* What the exercise asks
Return every line of the data that contains the string "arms".

* Input data
*-*-*

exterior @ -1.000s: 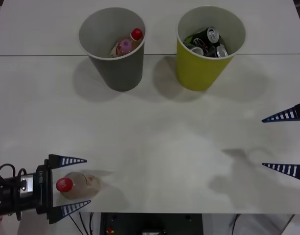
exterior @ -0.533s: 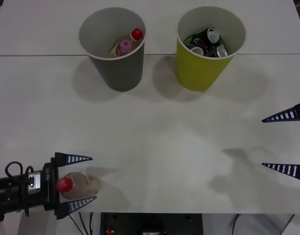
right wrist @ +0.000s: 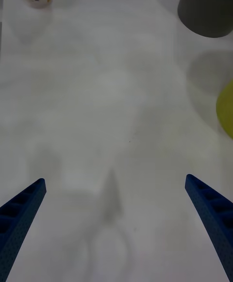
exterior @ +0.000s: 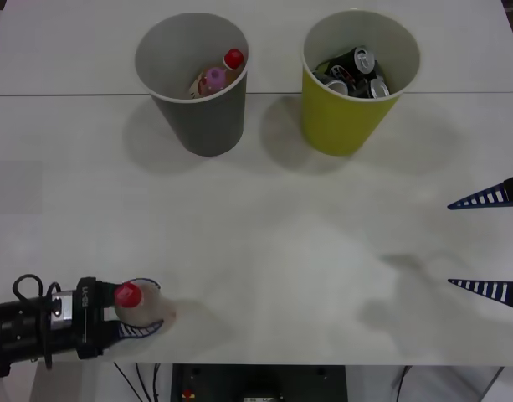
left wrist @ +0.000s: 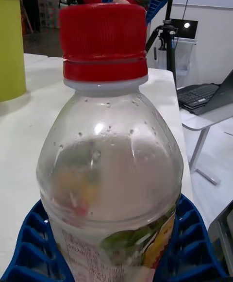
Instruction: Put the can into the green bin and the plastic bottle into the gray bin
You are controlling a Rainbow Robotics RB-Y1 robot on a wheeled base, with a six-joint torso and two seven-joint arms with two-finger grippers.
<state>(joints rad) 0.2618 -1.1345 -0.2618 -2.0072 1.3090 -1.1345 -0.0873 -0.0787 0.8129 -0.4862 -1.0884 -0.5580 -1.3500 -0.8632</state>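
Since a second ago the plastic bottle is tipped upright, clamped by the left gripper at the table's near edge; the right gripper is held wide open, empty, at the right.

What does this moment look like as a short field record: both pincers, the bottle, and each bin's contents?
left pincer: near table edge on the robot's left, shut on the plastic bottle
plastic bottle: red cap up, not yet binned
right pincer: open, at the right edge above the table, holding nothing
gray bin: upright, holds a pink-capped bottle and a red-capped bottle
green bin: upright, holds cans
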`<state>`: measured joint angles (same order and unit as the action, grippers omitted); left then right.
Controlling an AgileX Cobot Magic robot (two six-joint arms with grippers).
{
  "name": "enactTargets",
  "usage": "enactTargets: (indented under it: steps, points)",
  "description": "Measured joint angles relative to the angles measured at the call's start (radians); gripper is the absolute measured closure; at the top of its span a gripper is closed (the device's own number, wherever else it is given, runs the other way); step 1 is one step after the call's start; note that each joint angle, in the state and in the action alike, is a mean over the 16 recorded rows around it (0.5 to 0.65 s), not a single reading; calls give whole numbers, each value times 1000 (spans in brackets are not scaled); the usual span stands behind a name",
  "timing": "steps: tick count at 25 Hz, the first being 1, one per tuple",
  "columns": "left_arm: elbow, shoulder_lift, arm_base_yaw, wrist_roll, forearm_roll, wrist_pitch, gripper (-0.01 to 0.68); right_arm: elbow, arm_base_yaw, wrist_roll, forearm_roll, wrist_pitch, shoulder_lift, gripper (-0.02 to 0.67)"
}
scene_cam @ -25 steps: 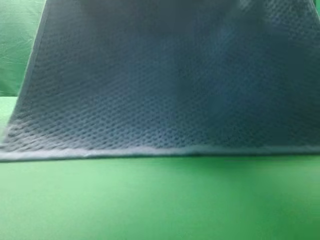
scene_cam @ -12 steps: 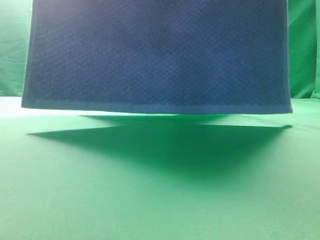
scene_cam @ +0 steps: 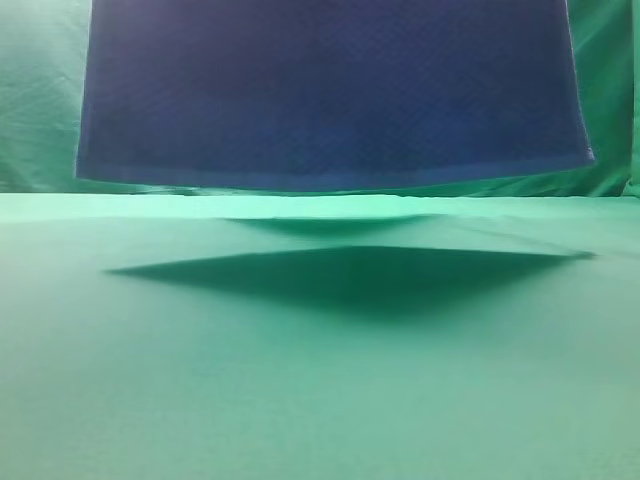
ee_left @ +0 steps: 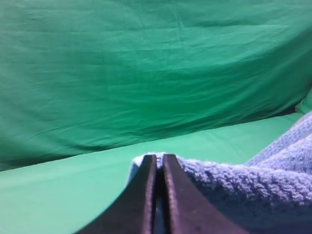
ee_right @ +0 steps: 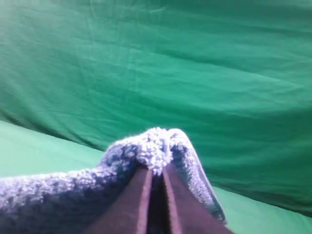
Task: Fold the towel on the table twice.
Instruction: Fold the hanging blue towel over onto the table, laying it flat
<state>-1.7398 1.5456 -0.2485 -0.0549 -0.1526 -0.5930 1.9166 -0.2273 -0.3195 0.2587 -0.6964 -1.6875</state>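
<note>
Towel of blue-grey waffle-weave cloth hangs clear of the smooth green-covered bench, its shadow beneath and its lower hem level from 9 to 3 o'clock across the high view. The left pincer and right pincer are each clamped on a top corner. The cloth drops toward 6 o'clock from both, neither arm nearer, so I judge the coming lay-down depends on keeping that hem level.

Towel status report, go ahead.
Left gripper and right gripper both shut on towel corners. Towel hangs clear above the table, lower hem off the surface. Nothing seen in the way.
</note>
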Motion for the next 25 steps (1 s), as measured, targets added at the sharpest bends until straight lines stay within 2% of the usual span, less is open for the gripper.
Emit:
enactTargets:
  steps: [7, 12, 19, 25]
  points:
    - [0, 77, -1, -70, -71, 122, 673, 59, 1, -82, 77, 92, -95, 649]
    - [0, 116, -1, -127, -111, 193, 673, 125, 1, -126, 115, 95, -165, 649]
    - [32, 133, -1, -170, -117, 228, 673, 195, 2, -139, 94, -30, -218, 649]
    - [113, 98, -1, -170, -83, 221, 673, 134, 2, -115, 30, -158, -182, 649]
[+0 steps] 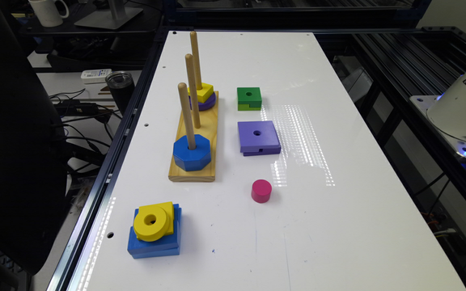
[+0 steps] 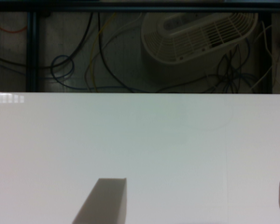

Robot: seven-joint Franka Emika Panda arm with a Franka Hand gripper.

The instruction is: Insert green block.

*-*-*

* Exercise result
You are controlling a Rainbow Robotics RB-Y1 robot on a wheeled base, with a six-joint torso and two seven-joint arms with two-finger grippers.
Controlling an AgileX Cobot Magic robot (two six-joint arms with grippers).

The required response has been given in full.